Catching a Killer is a British true crime documentary television series that has aired on Channel 4 since 2017. Each episode documents detectives with the Thames Valley Police as they investigate a murder. Six episodes have aired as of July 2024. The series is produced by True Vision productions.

==Episodes==

| No. | Title | Directed by | Original release date | Viewers (millions) | Runtime |
| 1 | "The Search for Natalie Hemming" | Anna Hall | 1 June 2017 | N/A | 82 min |
Natalie Hemming, a mother of three, vanishes after she breaks up with her abusive and controlling partner.
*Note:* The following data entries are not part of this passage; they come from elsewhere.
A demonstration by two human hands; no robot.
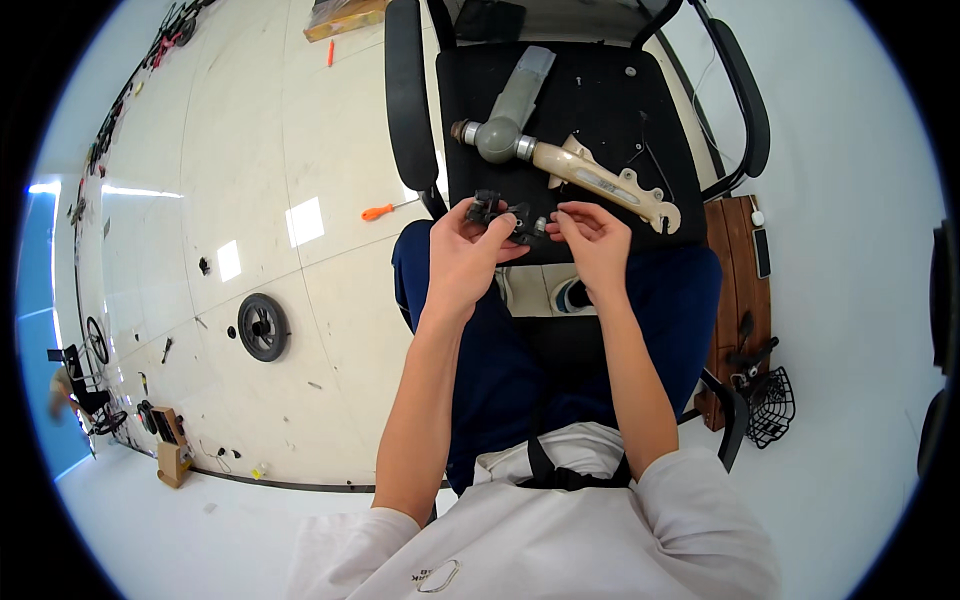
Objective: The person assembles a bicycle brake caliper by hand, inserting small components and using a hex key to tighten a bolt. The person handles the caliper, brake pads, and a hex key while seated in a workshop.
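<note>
My left hand (463, 253) is closed round a small black mechanical part (486, 208) with a knobby, bracket-like shape. Close to its right side is a small silver fitting (541, 225). My right hand (597, 243) has thumb and fingers pinched beside that fitting; whether they grip it is too small to tell. Just beyond my hands, a tan metal fork leg (590, 175) lies across the black chair seat (625, 110). It joins a grey rounded joint (499, 140) with a flat grey arm reaching away from me.
Small loose hardware, including a round silver piece (630, 71), lies on the seat. An orange-handled screwdriver (378, 212) and a black wheel (263, 327) are on the tiled floor to the left. To the right are a wooden board (727, 260) and a black wire basket (771, 408).
</note>
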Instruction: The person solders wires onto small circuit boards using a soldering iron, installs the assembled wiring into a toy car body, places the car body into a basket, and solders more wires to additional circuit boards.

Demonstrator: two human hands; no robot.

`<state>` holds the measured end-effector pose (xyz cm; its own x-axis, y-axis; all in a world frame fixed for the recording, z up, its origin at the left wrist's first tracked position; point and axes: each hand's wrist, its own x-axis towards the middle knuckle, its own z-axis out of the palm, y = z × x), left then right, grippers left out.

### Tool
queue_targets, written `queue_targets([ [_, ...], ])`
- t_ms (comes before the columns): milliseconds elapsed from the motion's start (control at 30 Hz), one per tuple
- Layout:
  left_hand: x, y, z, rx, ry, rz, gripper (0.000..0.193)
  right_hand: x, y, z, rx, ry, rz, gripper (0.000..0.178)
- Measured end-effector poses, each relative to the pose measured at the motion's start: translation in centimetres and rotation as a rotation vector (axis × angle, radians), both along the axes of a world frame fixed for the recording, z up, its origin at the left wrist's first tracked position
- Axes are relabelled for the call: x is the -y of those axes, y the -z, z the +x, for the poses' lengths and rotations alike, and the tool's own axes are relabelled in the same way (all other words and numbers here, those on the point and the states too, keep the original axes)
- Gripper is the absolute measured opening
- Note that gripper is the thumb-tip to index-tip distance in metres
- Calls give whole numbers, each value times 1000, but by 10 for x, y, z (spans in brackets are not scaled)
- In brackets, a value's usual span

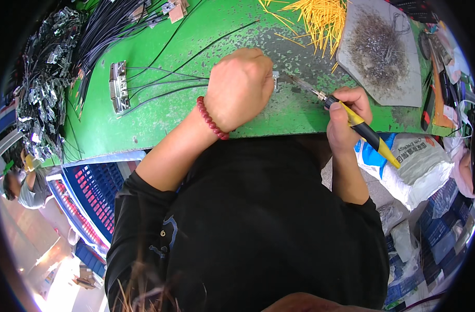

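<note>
My left hand (242, 86), closed in a fist, is pressed down over the green tabletop (159, 125). Thin grey cables (180, 78) run into its grip from a silvery metal connector part (119, 87) lying to the left. A small metal piece (275, 78) pokes out just past the fingers; the fingertips themselves are hidden. In my right hand (341, 131) is a yellow and black soldering iron (371, 137), held like a pen. Its tip slants left toward the small metal piece, with a short gap between them.
Many thin yellow tubes (320, 21) and a grey board (411, 91) with dark residue lie at the far right. Black cables (99, 41) and piled metal parts (42, 93) fill the left. Below are a blue crate (92, 190) and a white bag (422, 174). Another person (32, 192) is at far left.
</note>
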<state>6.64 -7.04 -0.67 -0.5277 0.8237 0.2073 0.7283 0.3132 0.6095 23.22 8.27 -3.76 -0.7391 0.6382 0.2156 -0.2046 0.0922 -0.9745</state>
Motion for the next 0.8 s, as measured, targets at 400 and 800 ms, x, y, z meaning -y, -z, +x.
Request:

| 2 | "The Wind in the Willows Murder" | Jezza Neumann | 19 July 2017 | N/A | 90 min |
Antiquarian Adrian Greenwood was stabbed more than 30 times and a rare first edition of The Wind in the Willows, worth £50,000, was missing.
| 3 | "A Bullet Through the Window" | Erica Gornall | 7 December 2017 | N/A | 62 min |
Suhaib Mohammed, 18, is murdered when someone shot him through an open window in a quiet neighbourhood.
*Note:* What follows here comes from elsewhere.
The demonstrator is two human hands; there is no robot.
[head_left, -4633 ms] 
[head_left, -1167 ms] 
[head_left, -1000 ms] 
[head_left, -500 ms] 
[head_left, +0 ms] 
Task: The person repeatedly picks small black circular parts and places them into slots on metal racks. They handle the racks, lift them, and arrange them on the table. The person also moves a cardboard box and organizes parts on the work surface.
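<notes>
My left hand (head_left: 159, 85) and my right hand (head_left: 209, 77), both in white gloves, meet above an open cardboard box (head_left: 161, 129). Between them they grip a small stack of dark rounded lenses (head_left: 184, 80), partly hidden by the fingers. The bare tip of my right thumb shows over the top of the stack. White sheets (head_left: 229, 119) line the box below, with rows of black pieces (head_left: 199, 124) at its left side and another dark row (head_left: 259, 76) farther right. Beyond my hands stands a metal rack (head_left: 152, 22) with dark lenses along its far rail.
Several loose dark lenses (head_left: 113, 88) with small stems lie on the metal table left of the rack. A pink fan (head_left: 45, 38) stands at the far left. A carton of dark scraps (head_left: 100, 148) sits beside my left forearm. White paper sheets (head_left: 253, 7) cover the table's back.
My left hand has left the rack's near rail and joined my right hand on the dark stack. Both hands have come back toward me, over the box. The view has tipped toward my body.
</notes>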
| 4 | "A Knock at the Door" | Jennifer Shaw | 14 May 2018 | N/A | 63 min |
Hang Yin Leung, 64, an emigrant from Hong Kong, dies 11 days after being beaten by six men who robbed her Milton Keynes home.
| 5 | "A Diary From The Grave" | Jezza Neumann & Jess Stevenson | 13 January 2020 | N/A | 83 min |
Two years after his death, the body of author and retired teacher Peter Farquhar is exhumed after suspicions are raised about his former partner, Ben Field. Police use Farquhar's diary to search for clues in his relationship.
| 6 | "A Stab in the Dark" | Becky Ford | 31 July 2024 | N/A | 68 min |
On the night of Sunday 2nd October 2022, 21 year old Kyron Lee is knocked off his bike and stabbed to death by a group of men in a stolen car near Cippenham. A police investigation follows to catch the perpetrators of the horrific attack.
| 7 | "Buried Truths" | Jezza Neumann & Erica Gornall | 6 January 2026 | N/A | 56 min |
Lured into a bar by his love rival, Cumali Turhan has been reported missing. Essex Police suspect foul play. When a witness sees Turhan's body thrown out with the rubbish, a murder enquiry begins.